## [Problem to solve]
Every line from the first one in the listing down to the line with "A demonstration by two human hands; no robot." should be restated word for word.

## [Information shown]
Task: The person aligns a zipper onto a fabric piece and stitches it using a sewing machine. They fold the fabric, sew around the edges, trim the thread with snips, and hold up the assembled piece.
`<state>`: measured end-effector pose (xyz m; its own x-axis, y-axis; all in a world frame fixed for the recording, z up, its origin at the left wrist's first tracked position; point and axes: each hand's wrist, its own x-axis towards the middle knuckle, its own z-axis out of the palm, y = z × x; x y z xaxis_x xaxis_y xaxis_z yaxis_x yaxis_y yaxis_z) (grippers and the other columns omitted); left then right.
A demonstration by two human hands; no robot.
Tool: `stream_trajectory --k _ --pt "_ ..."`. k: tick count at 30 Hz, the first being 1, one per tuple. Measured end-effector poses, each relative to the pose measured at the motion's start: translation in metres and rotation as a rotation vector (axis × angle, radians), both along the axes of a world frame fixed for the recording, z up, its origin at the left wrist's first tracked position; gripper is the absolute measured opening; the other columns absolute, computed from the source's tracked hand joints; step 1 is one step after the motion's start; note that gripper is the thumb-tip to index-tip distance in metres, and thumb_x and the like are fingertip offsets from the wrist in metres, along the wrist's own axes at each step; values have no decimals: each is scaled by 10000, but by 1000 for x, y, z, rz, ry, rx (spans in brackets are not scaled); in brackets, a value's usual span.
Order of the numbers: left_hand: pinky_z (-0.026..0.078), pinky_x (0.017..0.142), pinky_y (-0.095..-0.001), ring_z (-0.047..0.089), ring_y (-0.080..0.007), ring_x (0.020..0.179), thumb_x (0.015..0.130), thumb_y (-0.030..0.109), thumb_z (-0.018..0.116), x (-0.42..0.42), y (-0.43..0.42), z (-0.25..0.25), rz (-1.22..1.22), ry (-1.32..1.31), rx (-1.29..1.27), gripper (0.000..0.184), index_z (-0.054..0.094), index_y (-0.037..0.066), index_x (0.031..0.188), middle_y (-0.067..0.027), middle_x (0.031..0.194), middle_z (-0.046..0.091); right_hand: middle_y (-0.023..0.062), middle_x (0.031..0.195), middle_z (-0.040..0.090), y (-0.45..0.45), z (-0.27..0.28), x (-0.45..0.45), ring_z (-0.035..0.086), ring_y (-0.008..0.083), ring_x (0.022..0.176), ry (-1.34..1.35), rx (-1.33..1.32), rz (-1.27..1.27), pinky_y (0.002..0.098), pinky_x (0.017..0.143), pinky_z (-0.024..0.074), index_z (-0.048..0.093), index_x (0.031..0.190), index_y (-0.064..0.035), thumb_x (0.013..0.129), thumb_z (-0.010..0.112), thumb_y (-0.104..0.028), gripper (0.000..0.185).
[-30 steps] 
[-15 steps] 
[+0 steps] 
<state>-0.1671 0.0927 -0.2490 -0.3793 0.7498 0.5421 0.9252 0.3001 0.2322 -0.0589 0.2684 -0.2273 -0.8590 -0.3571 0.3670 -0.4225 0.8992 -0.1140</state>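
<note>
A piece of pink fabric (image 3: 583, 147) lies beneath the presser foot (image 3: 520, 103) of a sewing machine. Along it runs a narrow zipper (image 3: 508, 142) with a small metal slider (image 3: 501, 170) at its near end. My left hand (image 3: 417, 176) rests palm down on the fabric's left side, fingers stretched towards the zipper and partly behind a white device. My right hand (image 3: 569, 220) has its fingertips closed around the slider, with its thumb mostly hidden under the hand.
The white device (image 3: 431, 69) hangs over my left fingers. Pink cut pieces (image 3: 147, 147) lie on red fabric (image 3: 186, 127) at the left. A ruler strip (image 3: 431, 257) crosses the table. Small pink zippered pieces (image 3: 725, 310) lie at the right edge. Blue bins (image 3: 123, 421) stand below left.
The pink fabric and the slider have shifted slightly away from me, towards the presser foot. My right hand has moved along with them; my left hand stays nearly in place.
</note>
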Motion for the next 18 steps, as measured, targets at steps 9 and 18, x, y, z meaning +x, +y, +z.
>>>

## [Result]
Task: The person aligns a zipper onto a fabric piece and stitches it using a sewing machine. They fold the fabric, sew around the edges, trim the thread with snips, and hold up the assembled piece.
`<state>`: measured end-effector pose (xyz m; its own x-axis, y-axis; all in a world frame fixed for the recording, z up, its origin at the left wrist's first tracked position; point and axes: each hand's wrist, its own x-axis towards the middle knuckle, its own z-axis out of the palm, y = z × x; x y z xaxis_x xaxis_y xaxis_z yaxis_x yaxis_y yaxis_z) (grippers and the other columns omitted); left then right.
A demonstration by two human hands; no robot.

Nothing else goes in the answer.